[This fragment is available in an audio version.]
Last week, AWS announced (docs, blog) event filtering for Lambdas reading from SQS, DynamoDB, and Kinesis. Lambda’s new filtering is consistent with EventBridge’s. Also announced was faster, slicker, cheaper S3/EventBridge integration. These features rely on software I helped write. The problem turns out to be more interesting than you might expect, by a factor of 10¹² or so. I think it’d be really great if the code were open-sourced.
The core idea is that in modern applications, streams of data flow around between services, and very often you want to select just some of the data out of the stream. For example, if you’ve written a few Lambdas, quite likely some of your code was about looking at the input events and deciding whether to process or ignore them. Or deciding which other software to dispatch them to. If you can achieve the same effect by writing pattern-matching rules, you can subtract code and save money: a win-win.
Interesting why? · It’s not as though these filtering features are doing anything new or innovative or surprising; this sort of thing goes back as far as 1973, with grep. There are lots more landmarks along that road; for example a lot of smart people seem to like jq these days. So, why should anyone care about this software?
First of all, the stream it’s filtering might be carrying millions of events per second. Second, people will want to post a million rules against the stream. (Neither of those numbers are hypothetical.) So it’s a million times a million times trickier than you might think.
Bearing that in mind, we created a library which I’ll call the Matcher. Its query expressions are a little idiosyncratic, but people seem to like them; that blog I linked to earlier is probably the best introduction I’ve seen.

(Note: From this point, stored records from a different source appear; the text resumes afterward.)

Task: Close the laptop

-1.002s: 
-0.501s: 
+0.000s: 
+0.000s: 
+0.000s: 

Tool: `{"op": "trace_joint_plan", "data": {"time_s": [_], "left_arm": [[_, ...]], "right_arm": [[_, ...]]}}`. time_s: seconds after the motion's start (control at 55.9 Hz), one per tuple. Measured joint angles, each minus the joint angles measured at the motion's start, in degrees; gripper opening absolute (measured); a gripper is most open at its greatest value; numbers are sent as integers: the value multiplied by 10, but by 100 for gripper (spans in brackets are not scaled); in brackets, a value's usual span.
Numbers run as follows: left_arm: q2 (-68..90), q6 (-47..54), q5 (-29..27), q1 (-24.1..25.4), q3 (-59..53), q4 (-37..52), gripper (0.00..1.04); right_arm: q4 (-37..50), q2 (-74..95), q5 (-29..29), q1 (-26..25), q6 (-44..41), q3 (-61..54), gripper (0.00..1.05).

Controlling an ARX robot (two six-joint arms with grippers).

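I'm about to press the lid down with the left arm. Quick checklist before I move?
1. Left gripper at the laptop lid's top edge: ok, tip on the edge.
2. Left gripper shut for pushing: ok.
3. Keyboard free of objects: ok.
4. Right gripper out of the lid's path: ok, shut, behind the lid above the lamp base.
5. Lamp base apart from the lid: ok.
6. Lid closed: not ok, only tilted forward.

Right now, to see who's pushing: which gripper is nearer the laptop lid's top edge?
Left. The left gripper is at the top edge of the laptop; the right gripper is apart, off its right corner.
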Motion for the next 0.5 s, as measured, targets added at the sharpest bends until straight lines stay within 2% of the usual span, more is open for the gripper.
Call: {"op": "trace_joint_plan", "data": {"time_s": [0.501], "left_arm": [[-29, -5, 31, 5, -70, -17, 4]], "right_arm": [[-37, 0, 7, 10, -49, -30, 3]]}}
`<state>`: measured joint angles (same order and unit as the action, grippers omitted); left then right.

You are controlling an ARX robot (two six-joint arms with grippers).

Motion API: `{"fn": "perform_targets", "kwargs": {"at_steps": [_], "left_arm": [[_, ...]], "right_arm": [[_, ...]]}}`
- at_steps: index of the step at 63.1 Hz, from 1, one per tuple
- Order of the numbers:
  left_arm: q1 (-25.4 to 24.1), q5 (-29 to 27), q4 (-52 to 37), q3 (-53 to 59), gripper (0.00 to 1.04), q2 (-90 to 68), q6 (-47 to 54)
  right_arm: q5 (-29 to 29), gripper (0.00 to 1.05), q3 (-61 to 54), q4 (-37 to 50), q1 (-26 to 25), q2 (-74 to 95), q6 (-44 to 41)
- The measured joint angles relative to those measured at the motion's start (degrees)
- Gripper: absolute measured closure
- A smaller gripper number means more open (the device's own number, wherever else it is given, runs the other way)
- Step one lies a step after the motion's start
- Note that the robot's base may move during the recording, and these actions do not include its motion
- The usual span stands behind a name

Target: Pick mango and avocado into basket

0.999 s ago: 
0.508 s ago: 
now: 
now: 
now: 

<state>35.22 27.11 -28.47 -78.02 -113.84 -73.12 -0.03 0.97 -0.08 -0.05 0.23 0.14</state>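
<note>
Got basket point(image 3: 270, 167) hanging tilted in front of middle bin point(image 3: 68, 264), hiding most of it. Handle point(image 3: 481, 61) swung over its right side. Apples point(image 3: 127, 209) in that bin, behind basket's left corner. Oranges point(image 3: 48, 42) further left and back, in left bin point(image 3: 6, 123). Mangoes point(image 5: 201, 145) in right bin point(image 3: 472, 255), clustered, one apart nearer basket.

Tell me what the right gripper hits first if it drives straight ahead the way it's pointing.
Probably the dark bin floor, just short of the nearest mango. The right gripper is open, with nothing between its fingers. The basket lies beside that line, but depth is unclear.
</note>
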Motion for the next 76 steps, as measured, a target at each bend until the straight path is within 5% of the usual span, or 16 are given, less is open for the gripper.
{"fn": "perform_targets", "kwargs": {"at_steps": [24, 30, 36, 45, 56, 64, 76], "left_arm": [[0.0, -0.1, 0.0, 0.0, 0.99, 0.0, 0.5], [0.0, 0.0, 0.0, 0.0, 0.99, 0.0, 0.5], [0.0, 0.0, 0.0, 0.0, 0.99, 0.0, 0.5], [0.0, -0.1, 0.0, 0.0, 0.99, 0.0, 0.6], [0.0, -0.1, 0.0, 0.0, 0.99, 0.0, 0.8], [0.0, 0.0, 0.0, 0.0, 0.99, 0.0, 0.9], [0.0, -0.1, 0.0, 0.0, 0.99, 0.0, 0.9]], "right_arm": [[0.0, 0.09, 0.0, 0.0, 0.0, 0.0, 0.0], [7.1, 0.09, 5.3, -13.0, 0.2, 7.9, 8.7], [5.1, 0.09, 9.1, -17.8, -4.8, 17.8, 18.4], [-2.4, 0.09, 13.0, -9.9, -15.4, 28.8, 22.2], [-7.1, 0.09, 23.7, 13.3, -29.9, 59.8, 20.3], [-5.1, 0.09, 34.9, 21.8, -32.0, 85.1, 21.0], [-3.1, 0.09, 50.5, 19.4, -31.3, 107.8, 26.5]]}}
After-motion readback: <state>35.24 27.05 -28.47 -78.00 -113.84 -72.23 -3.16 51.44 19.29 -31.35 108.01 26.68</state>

The performance envelope is, um, unusual. But pleasing. “Good enough for EventBridge” is decent testimony. Even stronger is “good enough for S3”. Check out this short thread from Usman Khalid, GM for EventBridge and some other stuff, a guy I really enjoyed working with at AWS. He explains that the event-matching logic has been pushed down into S3, which doesn’t even emit the events unless they match a rule. Now, “inside of S3” is a very special place. An almost unimaginable amount of customer data lives in there, subject to an almost unimaginable transaction rate, and everyone is very very latency-sensitive.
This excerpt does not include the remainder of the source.